CRP binds to phosphocholine on micro-organisms. It is thought to assist in complement binding to foreign and damaged cells and enhances phagocytosis by macrophages (opsonin-mediated phagocytosis), which express a receptor for CRP. It plays a role in innate immunity as an early defense system against infections.[9]
Serum levels
In healthy adults, the normal concentrations of CRP varies between 0.8 mg/L to 3.0 mg/L. However, some healthy adults show elevated CRP at 10 mg/L. When there is a stimulus, the CRP level can rise 10,000-fold from less than 50 μg/l to more than 500 mg/L. Such levels can rise to 5 mg/L by 6 hours and peaks at 48 hours. The plasma half-life of CRP is 19 hours. Such half-life is constant in all medical conditions. Therefore, the only factor that affects the level of CRP in blood is its rate of production. The rate of CRP production increases with inflammation, infection, trauma, necrosis, malignancy, and allergic reaction. The CRP level also increases with age, possibly due to increasing subclinical condition. There is also no seasonal variations of CRP levels. Gene polymorphism of interleukin-1 family, interleukin 6, and polymorphic GT repeat of the CRP gene do affects the usual CRP levels when a person does not have any medical illnesses.[2] Other inflammatory mediators that can cause a rise in CRP are TGF beta 1, and tumor necrosis factor alpha. In acute inflammation, CRP can raise as much as 50 to 100 mg/dL within 4 to 6 hours in mild to moderate inflammation or insult such as skin infection, cystitis, or bronchitis. It can double every 8 hours and reaches its peak at 36 to 50 hours following injury or inflammation. CRP between 100 to 500 mg/dL is considered as bacterial inflammation. CRP concentrations between 2 to 10 mg/dL are considered as metabolic inflammation (metabolic pathways that causes arteriosclerosis and type II diabetes mellitus). Once inflammation subsides, CRP level falls quickly because of its relatively short half-life.[9]
Clinical significance
Diagnostic use
CRP is used mainly as a marker of inflammation. Apart from liver failure, there are few known factors that interfere with CRP production.[2] Interferon alpha inhibits CRP production from liver cells which may explain the relatively low levels of CRP found during viral infections compared to bacterial infections [14]
Measuring and charting CRP values can prove useful in determining disease progress or the effectiveness of treatments. ELISA, immunoturbidimetry, nephelometry, rapid immunodiffusion, and visual agglutination are all methods used to measure CRP.

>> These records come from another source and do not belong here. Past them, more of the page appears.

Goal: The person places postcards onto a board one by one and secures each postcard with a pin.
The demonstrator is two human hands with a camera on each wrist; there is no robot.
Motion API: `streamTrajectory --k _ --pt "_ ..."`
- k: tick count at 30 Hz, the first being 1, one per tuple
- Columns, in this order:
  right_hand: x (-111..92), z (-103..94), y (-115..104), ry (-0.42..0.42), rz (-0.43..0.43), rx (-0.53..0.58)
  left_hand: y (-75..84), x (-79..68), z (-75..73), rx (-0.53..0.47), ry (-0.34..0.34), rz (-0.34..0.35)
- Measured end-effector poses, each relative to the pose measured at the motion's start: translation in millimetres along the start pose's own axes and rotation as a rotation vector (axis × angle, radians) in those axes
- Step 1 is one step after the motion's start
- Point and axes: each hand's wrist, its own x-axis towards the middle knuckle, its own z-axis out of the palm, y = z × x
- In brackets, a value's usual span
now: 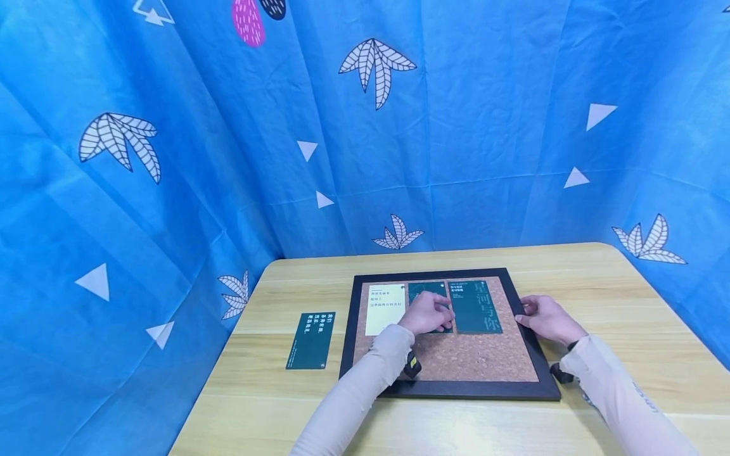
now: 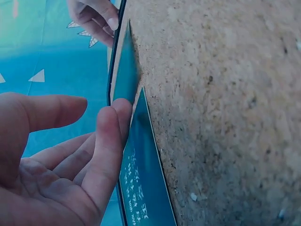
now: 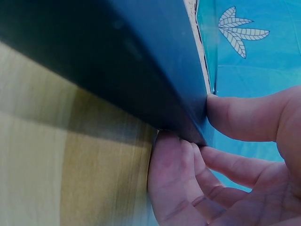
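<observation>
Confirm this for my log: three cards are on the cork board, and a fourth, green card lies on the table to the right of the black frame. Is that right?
Not quite: the head view shows the fourth, green card on the table to the left of the black frame. The rest stands.

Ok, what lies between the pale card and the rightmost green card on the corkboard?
Another green card, partly covered by the left hand; the head view shows this.
</observation>
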Motion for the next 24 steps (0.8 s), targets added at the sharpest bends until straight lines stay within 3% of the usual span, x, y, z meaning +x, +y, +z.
streamTrajectory --k 4,8,14,21,24 --pt "0.6 -0.1 -0.1 0.0 0.009 -0.001 -0.3 -0.5 0.2 0.048 0.009 0.026" --pt "1.6 -0.4 0.9 -0.007 0.013 0.004 1.3 -1.4 -2.4 0.157 0.023 0.09" --pt "2.6 0.3 2.8 -0.001 -0.009 -0.004 4.6 -3.5 -3.5 0.417 0.049 0.176" --pt "1.1 0.4 2.2 -0.006 -0.003 0.011 3.2 -1.4 -0.6 0.785 0.001 0.266" --pt "0.9 0.5 2.3 -0.014 0.003 0.028 3.3 -0.8 0.7 0.897 -0.022 0.291"
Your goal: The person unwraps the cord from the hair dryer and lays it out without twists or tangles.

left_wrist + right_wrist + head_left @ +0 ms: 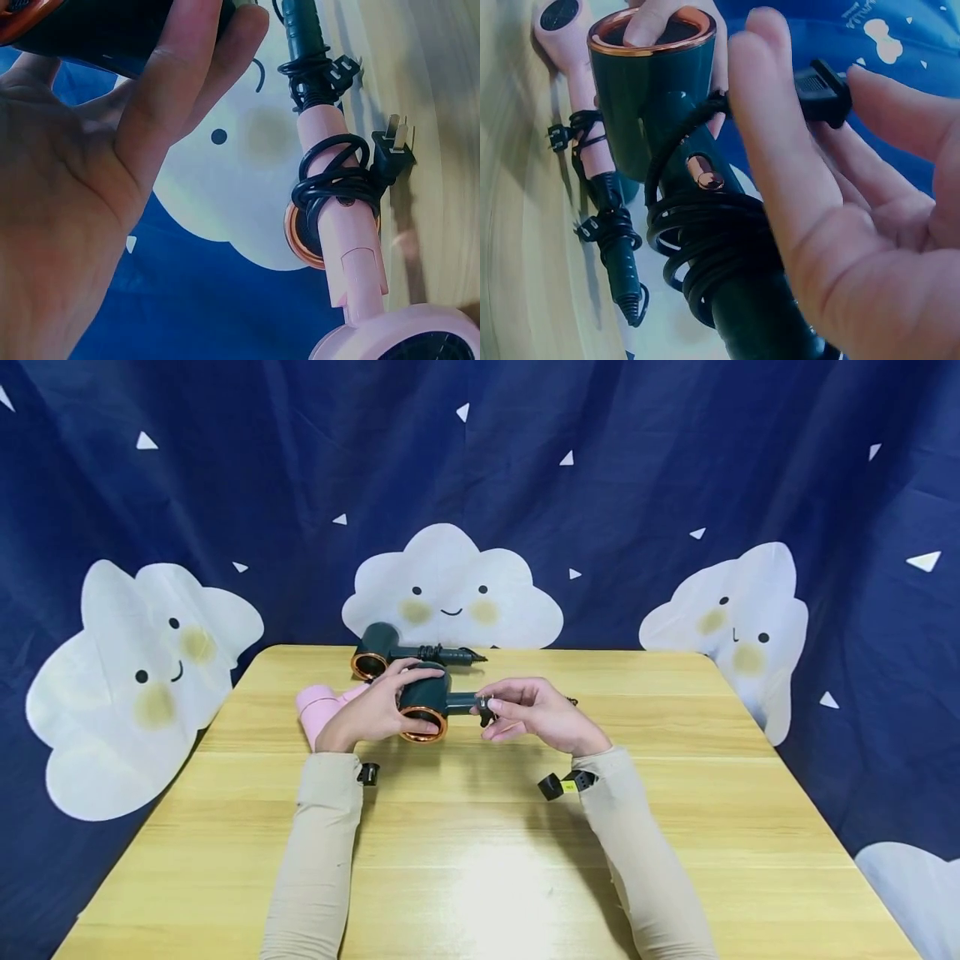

A high-sensitivity CRP (hs-CRP) test measures low levels of CRP using laser nephelometry. The test gives results in 25 minutes with a sensitivity down to 0.04 mg/L.
The risk of developing cardiovascular disease is quantified as follows:[15]
- low: hs-CRP level under 1.0 mg/L
- average: between 1.0 and 3.0 mg/L
- high: above 3.0 mg/L
Normal levels increase with aging.[16] Higher levels are found in late pregnant women, mild inflammation and viral infections (10–40 mg/L), active inflammation, bacterial infection (40–200 mg/L), severe bacterial infections and burns (>200 mg/L).[17]
CRP is a more sensitive and accurate reflection of the acute phase response than the ESR[18] (Erythrocyte Sedimentation Rate). ESR may be normal while CRP is elevated. CRP returns to normal more quickly than ESR in response to therapy.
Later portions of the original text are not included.